Brief >>
Return, from the material below, each line in which the word "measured" is present.
-=-=-=-=-
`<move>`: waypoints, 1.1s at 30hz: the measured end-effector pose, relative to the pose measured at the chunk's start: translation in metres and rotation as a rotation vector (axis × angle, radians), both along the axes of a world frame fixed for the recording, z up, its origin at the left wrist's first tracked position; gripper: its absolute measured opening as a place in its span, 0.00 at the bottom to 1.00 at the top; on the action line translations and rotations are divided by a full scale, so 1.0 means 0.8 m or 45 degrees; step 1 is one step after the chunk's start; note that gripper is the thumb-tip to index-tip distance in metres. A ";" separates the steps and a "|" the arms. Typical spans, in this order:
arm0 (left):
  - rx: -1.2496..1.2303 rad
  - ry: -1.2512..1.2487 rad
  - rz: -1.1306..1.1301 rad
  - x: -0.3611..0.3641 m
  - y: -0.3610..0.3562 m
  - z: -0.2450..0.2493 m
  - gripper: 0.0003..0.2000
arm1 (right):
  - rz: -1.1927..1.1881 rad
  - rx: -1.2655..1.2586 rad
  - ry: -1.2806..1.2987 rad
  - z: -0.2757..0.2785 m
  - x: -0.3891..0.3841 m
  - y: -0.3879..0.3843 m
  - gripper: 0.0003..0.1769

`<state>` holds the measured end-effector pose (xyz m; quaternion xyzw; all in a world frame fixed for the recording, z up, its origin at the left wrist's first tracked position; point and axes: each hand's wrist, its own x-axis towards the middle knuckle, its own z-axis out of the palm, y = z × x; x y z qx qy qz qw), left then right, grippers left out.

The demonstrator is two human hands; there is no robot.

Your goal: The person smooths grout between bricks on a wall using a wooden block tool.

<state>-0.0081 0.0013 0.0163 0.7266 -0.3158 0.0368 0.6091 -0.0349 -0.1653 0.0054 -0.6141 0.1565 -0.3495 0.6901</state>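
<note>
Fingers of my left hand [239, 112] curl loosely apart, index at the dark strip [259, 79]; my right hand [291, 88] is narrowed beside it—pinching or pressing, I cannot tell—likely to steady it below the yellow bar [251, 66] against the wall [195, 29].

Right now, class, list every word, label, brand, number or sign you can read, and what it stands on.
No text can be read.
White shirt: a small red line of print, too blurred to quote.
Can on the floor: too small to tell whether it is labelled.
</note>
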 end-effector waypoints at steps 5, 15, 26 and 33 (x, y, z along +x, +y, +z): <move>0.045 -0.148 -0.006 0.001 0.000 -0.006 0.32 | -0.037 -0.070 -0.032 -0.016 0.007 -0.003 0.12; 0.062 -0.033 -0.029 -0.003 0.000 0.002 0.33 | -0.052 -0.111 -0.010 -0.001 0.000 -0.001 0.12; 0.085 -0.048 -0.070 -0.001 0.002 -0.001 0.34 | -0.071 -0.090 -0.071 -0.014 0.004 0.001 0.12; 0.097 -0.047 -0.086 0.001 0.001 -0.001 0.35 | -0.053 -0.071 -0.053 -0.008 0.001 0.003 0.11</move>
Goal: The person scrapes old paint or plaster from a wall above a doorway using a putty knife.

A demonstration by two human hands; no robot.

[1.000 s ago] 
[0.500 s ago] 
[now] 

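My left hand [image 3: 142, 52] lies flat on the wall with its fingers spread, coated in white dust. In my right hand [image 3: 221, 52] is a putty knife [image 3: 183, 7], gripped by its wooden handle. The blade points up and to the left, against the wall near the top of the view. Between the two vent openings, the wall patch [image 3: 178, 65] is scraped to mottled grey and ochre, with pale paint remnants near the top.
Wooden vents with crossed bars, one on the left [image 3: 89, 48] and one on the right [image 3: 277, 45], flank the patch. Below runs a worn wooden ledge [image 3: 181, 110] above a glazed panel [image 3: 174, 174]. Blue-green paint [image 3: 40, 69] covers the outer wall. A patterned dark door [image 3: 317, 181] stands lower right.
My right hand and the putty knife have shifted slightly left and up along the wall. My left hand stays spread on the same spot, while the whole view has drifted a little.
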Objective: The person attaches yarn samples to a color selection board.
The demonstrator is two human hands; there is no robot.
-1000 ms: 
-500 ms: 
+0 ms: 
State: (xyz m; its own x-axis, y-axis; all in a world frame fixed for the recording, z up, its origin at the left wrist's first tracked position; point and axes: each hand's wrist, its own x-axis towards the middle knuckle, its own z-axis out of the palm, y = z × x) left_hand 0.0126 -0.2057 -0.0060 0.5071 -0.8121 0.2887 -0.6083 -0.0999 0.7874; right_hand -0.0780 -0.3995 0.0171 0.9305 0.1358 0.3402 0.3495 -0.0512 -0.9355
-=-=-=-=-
Solved problem >>
`<move>`: waypoints, 1.1s at 30hz: the measured end-effector pose, relative to the pose measured at the chunk's start: translation in metres and rotation as a rotation vector (axis × angle, radians), both along the axes of a world frame fixed for the recording, z up, its origin at the left wrist's first tracked position; gripper: its absolute measured opening as a place in its span, 0.00 at the bottom to 1.00 at the top; on the action line translations and rotations are divided by a full scale, so 1.0 means 0.8 m or 45 degrees; step 1 is one step after the chunk's start; note that gripper is the thumb-tip to index-tip distance in metres. A ";" separates the steps and a "|" the arms. Typical spans, in this order:
`<state>` holds the measured end-effector pose (xyz m; quaternion xyzw; all in a world frame fixed for the recording, z up, its origin at the left wrist's first tracked position; point and axes: each hand's wrist, its own x-axis towards the middle knuckle, its own z-axis out of the palm, y = z × x; x y z qx qy qz qw), left then right, grippers left out.

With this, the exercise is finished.